Task statement. Emit all the data exactly as provided.

Supplied data.
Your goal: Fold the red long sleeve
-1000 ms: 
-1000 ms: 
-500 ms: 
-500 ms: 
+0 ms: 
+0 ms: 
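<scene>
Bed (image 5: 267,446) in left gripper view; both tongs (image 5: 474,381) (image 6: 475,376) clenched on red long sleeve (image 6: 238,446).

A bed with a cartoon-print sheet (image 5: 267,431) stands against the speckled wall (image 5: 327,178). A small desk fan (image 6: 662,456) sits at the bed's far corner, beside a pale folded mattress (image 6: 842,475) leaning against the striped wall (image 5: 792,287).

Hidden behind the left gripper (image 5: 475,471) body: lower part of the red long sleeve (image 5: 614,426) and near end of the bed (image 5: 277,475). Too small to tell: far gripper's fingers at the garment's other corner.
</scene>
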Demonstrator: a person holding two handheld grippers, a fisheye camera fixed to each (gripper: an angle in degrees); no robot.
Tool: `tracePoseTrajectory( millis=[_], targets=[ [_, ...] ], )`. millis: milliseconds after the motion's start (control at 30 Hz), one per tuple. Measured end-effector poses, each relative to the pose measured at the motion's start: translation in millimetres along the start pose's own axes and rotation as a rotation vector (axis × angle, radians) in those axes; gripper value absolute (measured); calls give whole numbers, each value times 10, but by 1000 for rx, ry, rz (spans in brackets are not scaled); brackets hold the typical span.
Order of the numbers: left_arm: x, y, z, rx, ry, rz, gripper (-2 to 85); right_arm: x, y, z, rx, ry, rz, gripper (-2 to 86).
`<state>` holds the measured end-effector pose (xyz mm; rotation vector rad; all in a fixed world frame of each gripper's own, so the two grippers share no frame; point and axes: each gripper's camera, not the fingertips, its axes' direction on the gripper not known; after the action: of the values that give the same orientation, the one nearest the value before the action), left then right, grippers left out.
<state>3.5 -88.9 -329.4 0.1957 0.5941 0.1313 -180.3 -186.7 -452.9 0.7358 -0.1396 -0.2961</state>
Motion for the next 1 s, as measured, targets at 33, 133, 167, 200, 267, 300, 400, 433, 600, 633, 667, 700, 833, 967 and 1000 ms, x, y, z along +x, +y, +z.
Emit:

Answer section.
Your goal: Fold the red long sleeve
-1000 ms: 
-1000 ms: 
-500 ms: 
-500 ms: 
+0 ms: 
+0 ms: 
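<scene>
Bed (image 5: 267,446) in left gripper view; both tongs (image 5: 474,381) (image 6: 475,376) clenched on red long sleeve (image 6: 238,446).

A bed with a cartoon-print sheet (image 5: 267,431) stands against the speckled wall (image 5: 327,178). A small desk fan (image 6: 662,456) sits at the bed's far corner, beside a pale folded mattress (image 6: 842,475) leaning against the striped wall (image 5: 792,287).

Hidden behind the left gripper (image 5: 475,471) body: lower part of the red long sleeve (image 5: 614,426) and near end of the bed (image 5: 277,475). Too small to tell: far gripper's fingers at the garment's other corner.
</scene>
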Demonstrator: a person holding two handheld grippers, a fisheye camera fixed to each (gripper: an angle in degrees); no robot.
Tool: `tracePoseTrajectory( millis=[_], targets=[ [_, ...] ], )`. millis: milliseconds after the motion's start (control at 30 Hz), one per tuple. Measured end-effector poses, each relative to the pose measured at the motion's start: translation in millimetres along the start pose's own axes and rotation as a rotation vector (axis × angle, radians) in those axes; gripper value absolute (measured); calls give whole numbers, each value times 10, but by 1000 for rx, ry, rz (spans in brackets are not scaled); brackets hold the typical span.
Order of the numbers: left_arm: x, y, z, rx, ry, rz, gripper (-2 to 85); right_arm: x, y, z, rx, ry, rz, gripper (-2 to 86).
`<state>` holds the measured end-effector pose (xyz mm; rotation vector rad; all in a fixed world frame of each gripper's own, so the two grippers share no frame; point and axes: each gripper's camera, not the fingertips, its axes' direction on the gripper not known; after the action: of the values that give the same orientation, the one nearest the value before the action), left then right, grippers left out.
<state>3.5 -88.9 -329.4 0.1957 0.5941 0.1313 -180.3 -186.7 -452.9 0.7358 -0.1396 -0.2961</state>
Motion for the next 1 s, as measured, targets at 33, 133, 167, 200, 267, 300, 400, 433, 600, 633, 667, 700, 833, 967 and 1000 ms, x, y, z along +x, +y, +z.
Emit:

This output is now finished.